On October 15, 2014, the Company entered into a Note Purchase Agreement (“Note Purchase Agreement”), among the Company and New York Life Insurance Company, New York Life Insurance and Annuity Corporation and New York Life Insurance and Annuity Corporation Institutionally Owned Life Insurance Separate Account (BOLI 30C), as purchasers, for the issuance of $100,000 aggregate principal amount of 3.97% Senior Notes due October 17, 2024 (the “3.97% Notes”). The Company completed funding of the transaction and issued the 3.97% Notes on October 17, 2014.

The 3.97% Notes are senior unsecured obligations of the Company and will pay interest semi-annually on April 17 and October 17 of each year at an annual rate of 3.97%. The 3.97% Notes will mature on October 17, 2024 unless earlier prepaid in accordance with their terms. Subject to certain conditions, the Company may, at its option, prepay all or any part of the 3.97% Notes in an amount equal to 100% of the principal amount of the 3.97% Notes so prepaid, plus any accrued and unpaid interest to the date of prepayment, plus the Make-Whole Amount, as defined in the Note Purchase Agreement, with respect to such principal amount being prepaid.
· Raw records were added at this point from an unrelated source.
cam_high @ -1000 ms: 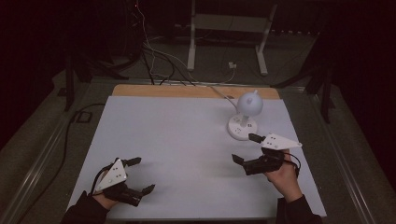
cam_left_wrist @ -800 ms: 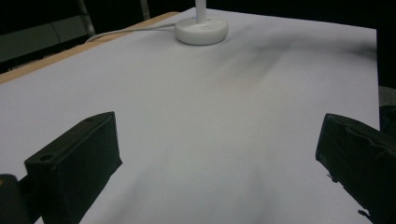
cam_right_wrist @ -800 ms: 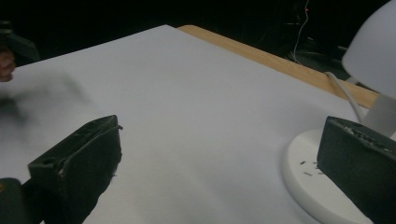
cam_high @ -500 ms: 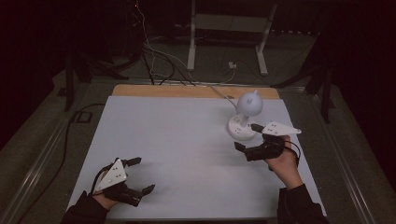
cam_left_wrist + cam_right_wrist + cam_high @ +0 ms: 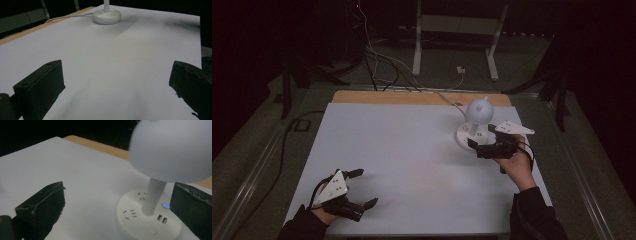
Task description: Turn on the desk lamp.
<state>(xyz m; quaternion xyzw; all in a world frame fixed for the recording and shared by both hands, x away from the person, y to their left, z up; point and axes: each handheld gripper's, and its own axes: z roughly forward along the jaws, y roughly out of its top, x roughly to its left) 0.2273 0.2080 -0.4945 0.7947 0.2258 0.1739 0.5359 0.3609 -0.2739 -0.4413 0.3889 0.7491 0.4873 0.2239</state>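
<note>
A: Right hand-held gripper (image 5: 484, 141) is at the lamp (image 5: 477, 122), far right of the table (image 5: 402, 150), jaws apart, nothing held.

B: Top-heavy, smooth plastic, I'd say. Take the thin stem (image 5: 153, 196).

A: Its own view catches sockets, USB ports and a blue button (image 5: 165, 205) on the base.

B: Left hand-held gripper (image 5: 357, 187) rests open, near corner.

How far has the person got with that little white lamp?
Done: the right gripper has been brought up to the lamp, its jaws open beside the round base. In hand: nothing is gripped or pressed yet; a small blue light glows on the base. Left: any contact with the lamp. The left gripper rests open near the table's front edge.
</note>
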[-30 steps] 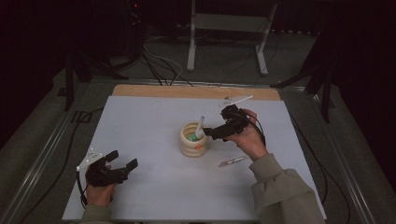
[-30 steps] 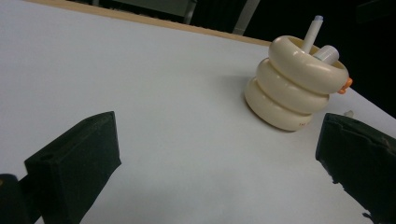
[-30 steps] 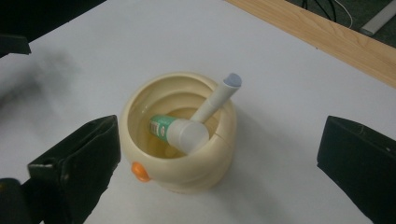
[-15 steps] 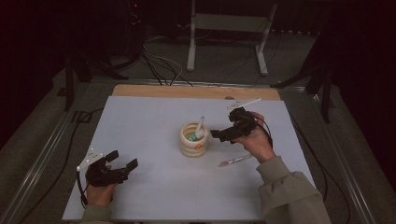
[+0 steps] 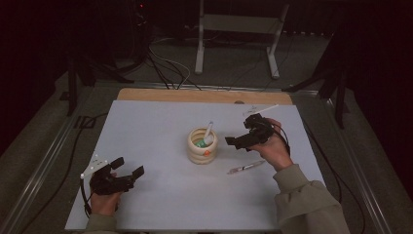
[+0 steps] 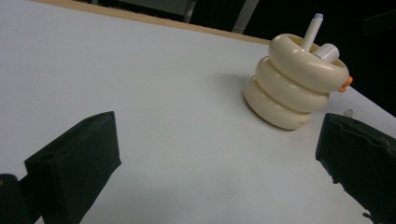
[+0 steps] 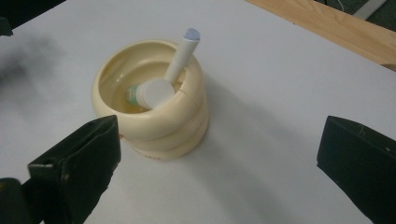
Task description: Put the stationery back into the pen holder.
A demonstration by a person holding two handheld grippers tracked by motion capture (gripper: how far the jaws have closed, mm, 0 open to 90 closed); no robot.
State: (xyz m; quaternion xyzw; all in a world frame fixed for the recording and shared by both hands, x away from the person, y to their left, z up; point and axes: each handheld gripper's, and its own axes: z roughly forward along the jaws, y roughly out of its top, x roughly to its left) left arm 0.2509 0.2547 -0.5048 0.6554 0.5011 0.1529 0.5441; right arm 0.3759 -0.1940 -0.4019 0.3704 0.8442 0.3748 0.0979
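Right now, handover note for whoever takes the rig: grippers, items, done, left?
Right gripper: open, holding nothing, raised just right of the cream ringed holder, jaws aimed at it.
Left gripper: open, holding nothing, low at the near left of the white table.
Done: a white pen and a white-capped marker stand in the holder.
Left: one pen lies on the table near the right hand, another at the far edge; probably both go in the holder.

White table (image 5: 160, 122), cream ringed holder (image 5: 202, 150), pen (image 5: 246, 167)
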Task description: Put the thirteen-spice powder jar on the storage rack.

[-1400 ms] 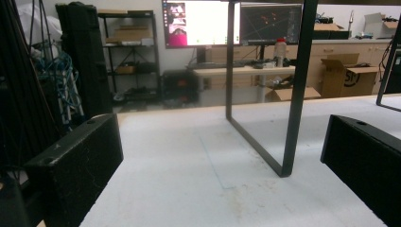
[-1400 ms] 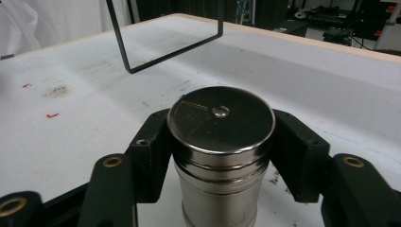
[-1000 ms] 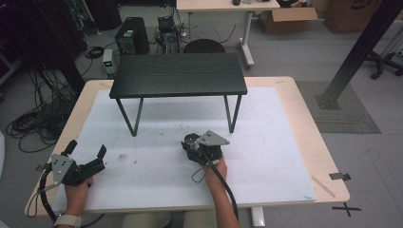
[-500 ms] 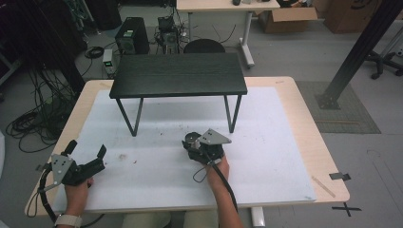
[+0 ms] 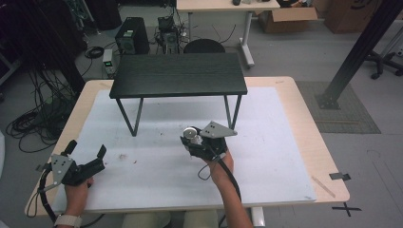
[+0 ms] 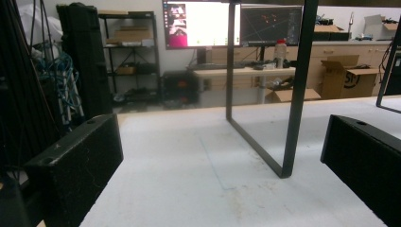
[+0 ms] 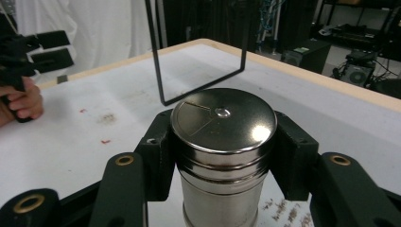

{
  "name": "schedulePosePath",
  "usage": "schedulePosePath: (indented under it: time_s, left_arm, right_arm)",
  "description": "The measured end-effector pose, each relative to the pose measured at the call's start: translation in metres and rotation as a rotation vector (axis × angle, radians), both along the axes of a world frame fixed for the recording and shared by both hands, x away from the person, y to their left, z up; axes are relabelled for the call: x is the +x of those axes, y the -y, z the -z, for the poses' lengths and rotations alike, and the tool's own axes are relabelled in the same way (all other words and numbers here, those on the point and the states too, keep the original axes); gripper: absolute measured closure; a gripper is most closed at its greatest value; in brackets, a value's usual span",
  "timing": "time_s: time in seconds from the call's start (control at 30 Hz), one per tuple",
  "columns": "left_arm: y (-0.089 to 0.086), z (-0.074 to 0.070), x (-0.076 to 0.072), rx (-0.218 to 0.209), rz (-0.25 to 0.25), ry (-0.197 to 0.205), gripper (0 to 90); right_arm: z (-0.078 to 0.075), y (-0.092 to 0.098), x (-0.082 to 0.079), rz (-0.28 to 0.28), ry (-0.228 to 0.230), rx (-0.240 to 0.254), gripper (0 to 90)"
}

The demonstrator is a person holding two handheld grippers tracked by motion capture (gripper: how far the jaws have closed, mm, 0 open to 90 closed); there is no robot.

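A shiny steel canister [image 7: 222, 151] with a round lid stands upright between my right gripper's [image 7: 222, 156] black jaws, which press on its sides. In the high view the same canister [image 5: 191, 133] hangs above the white mat in front of the black shelf table [image 5: 178, 75], held by my right gripper [image 5: 192, 139]. My left gripper [image 5: 86, 151] rests near the table's front left corner, jaws spread wide. Its own view shows nothing between the left gripper's [image 6: 227, 165] jaws, just mat and a black table leg [image 6: 294, 90] ahead.
The white mat [image 5: 157, 175] covers most of the wooden tabletop [image 5: 304, 118]. The small black table stands at the mat's far middle on thin metal legs [image 5: 136, 118]. Small reddish specks [image 5: 124, 156] mark the mat. Desks, monitors [image 6: 201, 23] and boxes lie beyond.
My right gripper has lifted the steel canister up off the mat. My left gripper has stayed where it was.
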State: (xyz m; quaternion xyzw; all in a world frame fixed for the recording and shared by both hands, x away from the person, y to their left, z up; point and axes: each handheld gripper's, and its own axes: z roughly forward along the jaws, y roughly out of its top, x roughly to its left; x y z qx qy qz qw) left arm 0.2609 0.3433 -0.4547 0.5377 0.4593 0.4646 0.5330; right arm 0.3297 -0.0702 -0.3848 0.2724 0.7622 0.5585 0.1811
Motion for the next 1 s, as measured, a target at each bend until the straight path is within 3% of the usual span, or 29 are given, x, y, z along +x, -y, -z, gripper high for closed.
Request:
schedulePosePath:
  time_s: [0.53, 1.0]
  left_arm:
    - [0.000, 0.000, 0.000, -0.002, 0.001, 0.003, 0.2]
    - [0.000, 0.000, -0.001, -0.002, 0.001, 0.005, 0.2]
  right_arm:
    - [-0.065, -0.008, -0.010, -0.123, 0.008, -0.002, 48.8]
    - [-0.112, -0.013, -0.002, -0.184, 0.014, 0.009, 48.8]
The Note Purchase Agreement contains customary affirmative and negative covenants, including, among others, limitations on indebtedness, liens, investments, restricted payments, dispositions and business activities. The Note Purchase Agreement also requires the Company to maintain a ratio of Consolidated Senior Debt, as defined, to Consolidated EBITDA, as defined, of not more than 3.25 times at the end of each fiscal quarter, provided that such ratio may increase to 3.50 times following the consummation of certain acquisitions. In addition, the Note Purchase Agreement requires the Company to maintain (i) a ratio of Consolidated Total Debt, as defined, to Consolidated EBITDA of not more than 4.00 times at the end of each fiscal quarter, provided that such ratio may increase to 4.25 times following the consummation of certain acquisitions, and (ii) a ratio of Consolidated EBITDA to Consolidated Cash Interest Expense, as defined, of not less than 4.25 times at the end of any fiscal quarter.